▶ _EXERCISE INSTRUCTIONS_
Answer with the exact lines of the following material from the one containing "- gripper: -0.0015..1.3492" through the one containing "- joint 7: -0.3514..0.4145", both end lines included.

▶ _RECORDED INFORMATION_
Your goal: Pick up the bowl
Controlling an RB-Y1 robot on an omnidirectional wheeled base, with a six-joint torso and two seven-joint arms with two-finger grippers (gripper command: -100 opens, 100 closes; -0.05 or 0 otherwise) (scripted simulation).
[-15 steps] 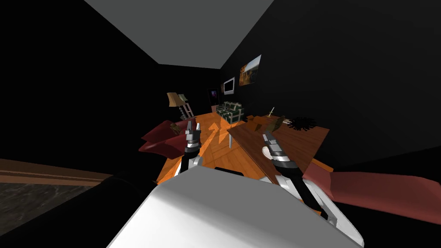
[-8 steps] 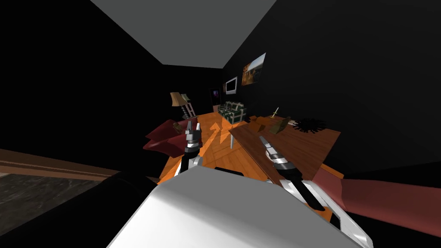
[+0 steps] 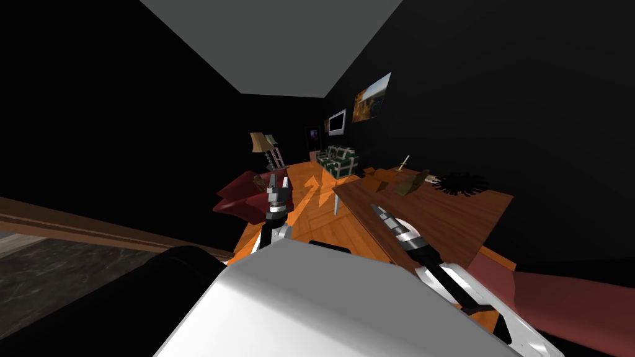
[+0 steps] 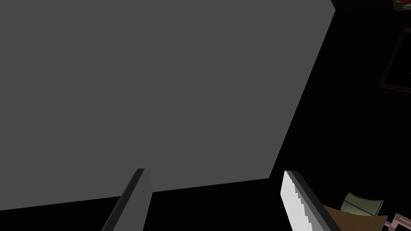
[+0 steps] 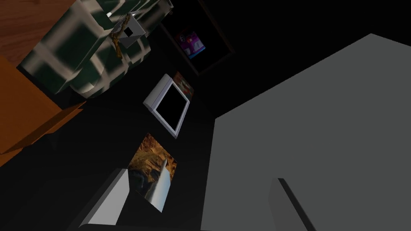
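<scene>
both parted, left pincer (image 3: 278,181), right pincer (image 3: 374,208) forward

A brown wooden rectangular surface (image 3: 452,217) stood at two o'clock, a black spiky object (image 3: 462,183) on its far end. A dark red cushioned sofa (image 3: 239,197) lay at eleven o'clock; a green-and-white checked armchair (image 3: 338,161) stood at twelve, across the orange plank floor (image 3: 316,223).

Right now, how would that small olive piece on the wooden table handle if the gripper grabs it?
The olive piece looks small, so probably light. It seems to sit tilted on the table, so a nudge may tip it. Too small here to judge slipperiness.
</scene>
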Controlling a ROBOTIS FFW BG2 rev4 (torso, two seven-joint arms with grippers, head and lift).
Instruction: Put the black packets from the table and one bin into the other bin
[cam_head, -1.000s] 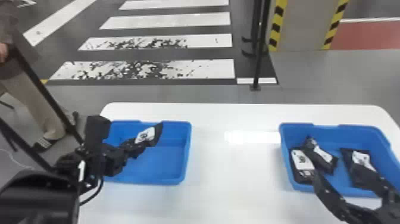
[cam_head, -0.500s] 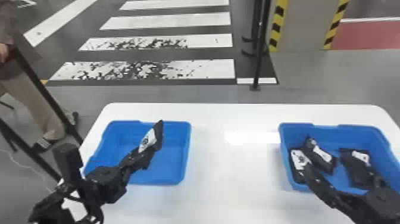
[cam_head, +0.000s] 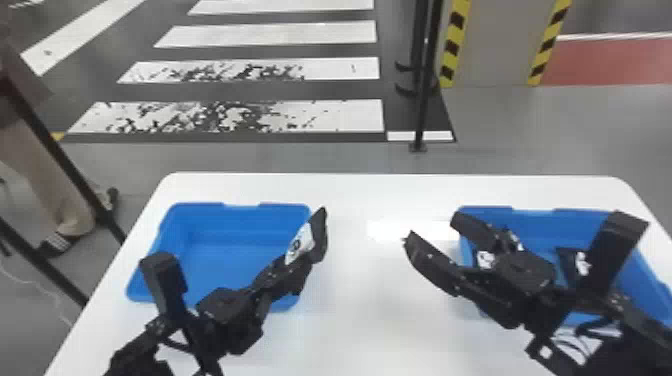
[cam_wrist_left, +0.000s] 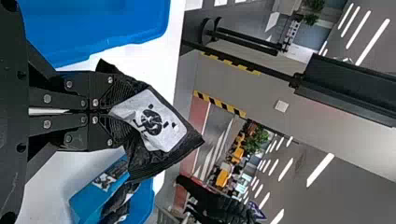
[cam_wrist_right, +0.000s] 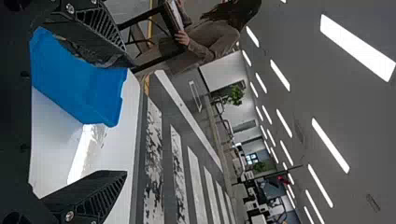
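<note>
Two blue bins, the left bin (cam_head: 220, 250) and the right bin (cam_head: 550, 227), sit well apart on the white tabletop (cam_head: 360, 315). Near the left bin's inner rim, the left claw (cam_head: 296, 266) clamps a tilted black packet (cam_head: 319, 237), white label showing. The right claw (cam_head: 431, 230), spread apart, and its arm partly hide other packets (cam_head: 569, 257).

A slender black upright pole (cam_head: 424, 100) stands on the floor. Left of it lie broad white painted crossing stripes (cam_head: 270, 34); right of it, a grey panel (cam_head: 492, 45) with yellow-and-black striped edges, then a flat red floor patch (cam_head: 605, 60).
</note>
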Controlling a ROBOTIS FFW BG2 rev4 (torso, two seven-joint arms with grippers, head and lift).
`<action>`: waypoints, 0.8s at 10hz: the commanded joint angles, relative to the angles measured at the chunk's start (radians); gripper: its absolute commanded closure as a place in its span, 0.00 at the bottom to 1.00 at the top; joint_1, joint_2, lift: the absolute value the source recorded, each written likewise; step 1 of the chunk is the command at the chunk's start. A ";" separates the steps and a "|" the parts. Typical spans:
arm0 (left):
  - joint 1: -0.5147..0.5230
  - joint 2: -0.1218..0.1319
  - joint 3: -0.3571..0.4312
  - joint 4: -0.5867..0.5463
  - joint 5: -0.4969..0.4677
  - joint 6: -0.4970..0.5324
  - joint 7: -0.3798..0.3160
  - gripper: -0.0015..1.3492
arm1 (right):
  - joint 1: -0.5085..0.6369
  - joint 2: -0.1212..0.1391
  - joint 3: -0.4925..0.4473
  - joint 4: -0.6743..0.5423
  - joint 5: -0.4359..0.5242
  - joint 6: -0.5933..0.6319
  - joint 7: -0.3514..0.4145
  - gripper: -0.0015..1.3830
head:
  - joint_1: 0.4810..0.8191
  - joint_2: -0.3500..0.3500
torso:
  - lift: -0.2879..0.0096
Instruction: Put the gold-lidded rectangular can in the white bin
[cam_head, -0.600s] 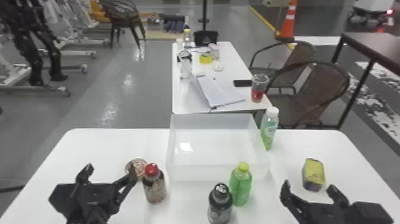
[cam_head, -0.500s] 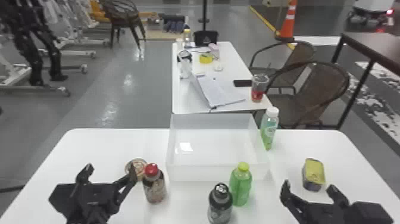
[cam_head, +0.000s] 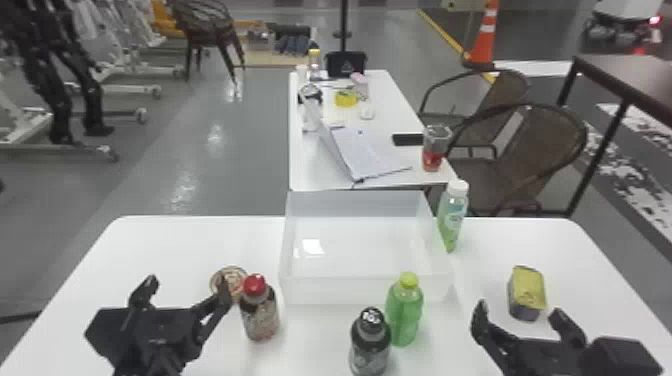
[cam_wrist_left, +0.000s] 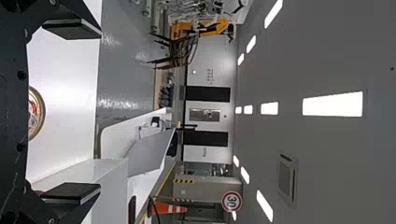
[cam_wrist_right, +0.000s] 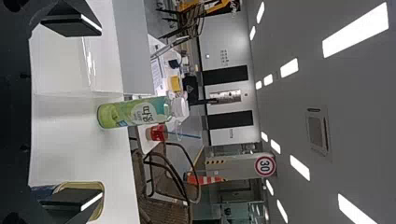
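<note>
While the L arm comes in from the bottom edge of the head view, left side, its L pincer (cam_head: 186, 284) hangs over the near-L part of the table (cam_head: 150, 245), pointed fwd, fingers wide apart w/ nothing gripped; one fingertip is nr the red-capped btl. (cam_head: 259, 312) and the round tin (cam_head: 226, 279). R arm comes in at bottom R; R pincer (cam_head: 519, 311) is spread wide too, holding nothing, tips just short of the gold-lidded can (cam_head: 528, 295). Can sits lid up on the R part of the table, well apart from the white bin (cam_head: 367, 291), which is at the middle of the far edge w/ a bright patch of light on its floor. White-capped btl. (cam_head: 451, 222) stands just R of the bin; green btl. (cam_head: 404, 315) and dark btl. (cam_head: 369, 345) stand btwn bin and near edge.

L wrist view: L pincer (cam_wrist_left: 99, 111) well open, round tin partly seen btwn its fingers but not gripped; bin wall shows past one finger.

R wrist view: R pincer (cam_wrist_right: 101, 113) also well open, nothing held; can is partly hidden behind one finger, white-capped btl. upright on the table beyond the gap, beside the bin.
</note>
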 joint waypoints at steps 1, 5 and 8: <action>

▶ _PROBLEM SOLUTION_
  - gripper: -0.0015..1.3492
arm1 (right):
  - joint 1: -0.5085..0.6369
  - joint 2: -0.1212..0.1391
  - joint 3: -0.4925..0.4473
  - joint 4: -0.6743..0.5423
  - joint 5: -0.4359..0.5242
  - joint 6: -0.5933..0.6319
  - joint 7: -0.3514..0.4145

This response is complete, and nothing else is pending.